W styczniu poród, w lutym pierwszy obóz. Adrianna Sułek celuje w ...

Adrianna Sułek jest w dziewiątym miesiącu ciąży i wciąż trenuje do tegorocznych igrzysk olimpijskich. W Paryżu zapowiada walkę o medal.
W sierpniu zeszłego roku Sułek nie znalazła się w ogłoszonej kadrze na mistrzostwa świata w Budapeszcie. Wiele osób sugerowało, że jej absencja spowodowana jest kontuzją, ale okazało się, że zawodniczka jest w ciąży. "Będę mamą. Jestem zdrowa, ciąża to nie choroba, a stan błogosławiony" - poinformowała na Twitterze/X.
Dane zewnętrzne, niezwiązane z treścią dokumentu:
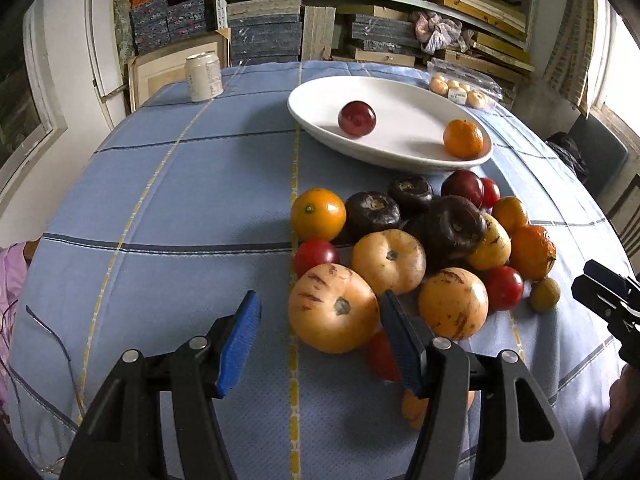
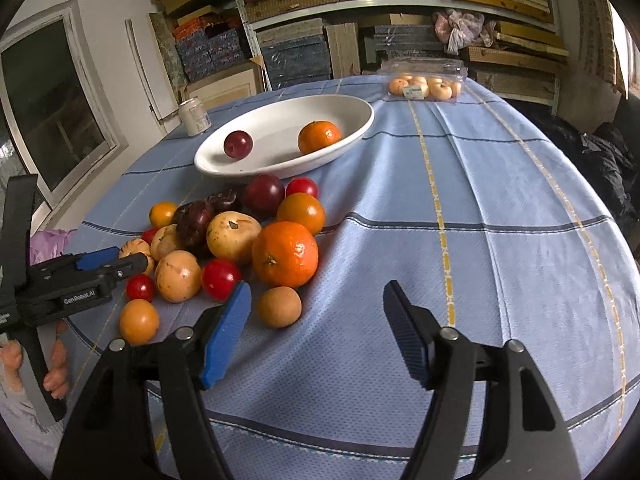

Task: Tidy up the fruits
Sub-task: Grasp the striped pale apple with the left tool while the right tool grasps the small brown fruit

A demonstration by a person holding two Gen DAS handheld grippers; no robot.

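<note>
The left tongs (image 1: 320, 330) are held open around a pale striped fruit (image 1: 333, 307) in the pile on the counter (image 1: 192, 208); a plum (image 1: 357, 118) and mandarin (image 1: 463, 138) are seen in the white bowl (image 1: 316, 98).

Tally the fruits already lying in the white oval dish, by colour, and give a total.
Dark red plum: 1
Orange mandarin: 1
Total in the white oval dish: 2
</note>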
Wieloboistka od samego początku zaznaczała, że ciąża nie oznacza dla niej rezygnacji z walki o olimpijski medal. Innego zdania był jednak Polski Związek Lekkiej Atletyki, który wypisał ją ze szkolenia ze względu na niezdolność do uprawiania sportu. Federacja nie chciała wziąć odpowiedzialności za treningi Sułek podczas ciąży. Związek płaci jej stypendium zgodnie z przepisami. - Wzięliśmy pod uwagę kilka wiarygodnych artykułów naukowych, medycznych. I bazujemy na moich odczuciach, badaniach ginekologicznych, wszystkich innych badaniach. I biorąc to wszystko pod uwagę, obecny trening jest maksymalnie zbliżony do tego, który robiłam wcześniej. Jest raczej łagodny: mniej jest odbić, bo to za dużo wstrząsów, dzieci ich nie lubią. Uspokajanie dziecka energicznym kołysaniem wózka to mit, dziecko lubi spokój - opowiadała o swoich treningach w "Wyborczej".